Hina didn't finish the sentence, but the meaning was obvious.

"Pff— cough cough cough!"

Rosinante immediately sprayed the meat out of his mouth.

Even Rain, who always kept a calm, unflappable front, couldn't hold his expression anymore.

"W–what are you even talking about?!" For the first time, his perpetually steady voice cracked. "Who said anything about trading roast meat for your… that?! What kind of nonsense is in your head?!"

The moment his composure broke, he felt a murderous intent surge up behind him, sharp enough to slice him into pieces.

No need to look. Rain already knew whose gaze that was.

Smoker.

Great. Overdid the act, Rain thought, stomach dropping.

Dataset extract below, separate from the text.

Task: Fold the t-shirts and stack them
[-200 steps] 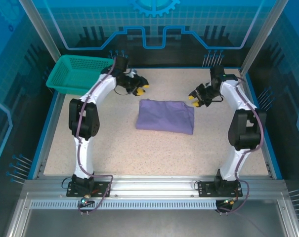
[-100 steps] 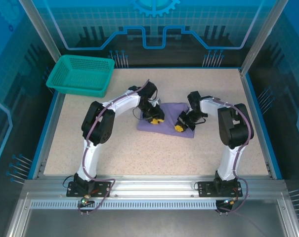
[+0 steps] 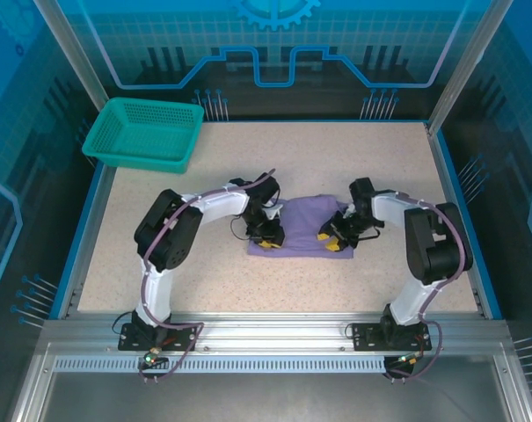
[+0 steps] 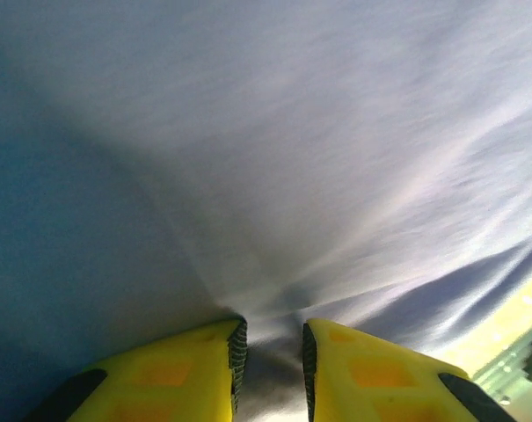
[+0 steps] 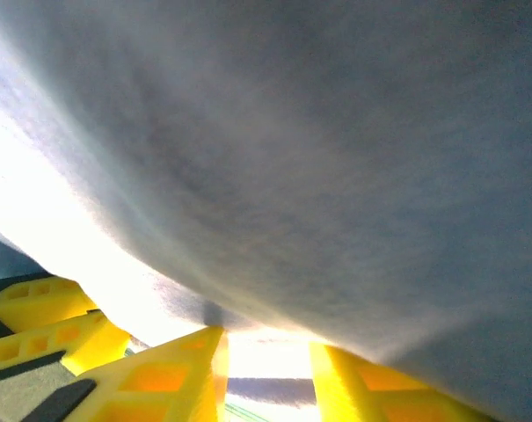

He had zero doubt that if he so much as responded with a "maybe," Smoker would be on him in an instant.

He didn't dare pretend anymore. He coughed twice and forcefully dragged the topic back onto the rails, wearing a straight, serious expression.

"What I mean is: this meal isn't free."

He glanced at Hina, then at his two teammates, and said in a low voice, "You really think this island survival is just a vacation? Don't be naive. With Zephyr's personality, I'd bet anything the instructors are already driving the pirates in the surrounding waters onto this island like cattle—just to use them as our sparring partners."

"My terms are simple." Rain's gaze finally settled back on Hina. "You just need to catch pirates. Alive. Then bring them here to trade for food."

"Catch pirates?" Hina's eyes narrowed, confusion deepening. She stepped closer, her sharp gaze locking onto Rain like a searchlight. "Hina can't read you, but you're definitely stronger than us, aren't you? Why don't you catch them yourself?"

Rain didn't rush to answer. Instead, he replied calmly:

"Stronger? Hina, do you remember my Doriki score from the entry test?"

Her brows creased ever so slightly. "One-oh-one."

"Smoker's was 602." Rain spread his hands helplessly. "So you're telling me a guy with 101 Doriki is stronger than Smoker?"

That shut her up.

She couldn't argue with that cold, hard number.

But her instincts still screamed that this man was not as simple as he seemed.

"But you…" She chose her words carefully as she pointed at the backpack. "Those… tricks you pulled…"

"Those?" Rain gave a wry smile and sighed.

"Those are just cheap little survival tricks I picked up so I wouldn't starve. They're not combat abilities. In a straight fight, I'm just a barely qualified recruit."

Seeing that Hina's eyes were still full of doubt, he shifted tack.

"Besides, this is everyone's training. If I did everything myself, what's the point of you being here? To watch?"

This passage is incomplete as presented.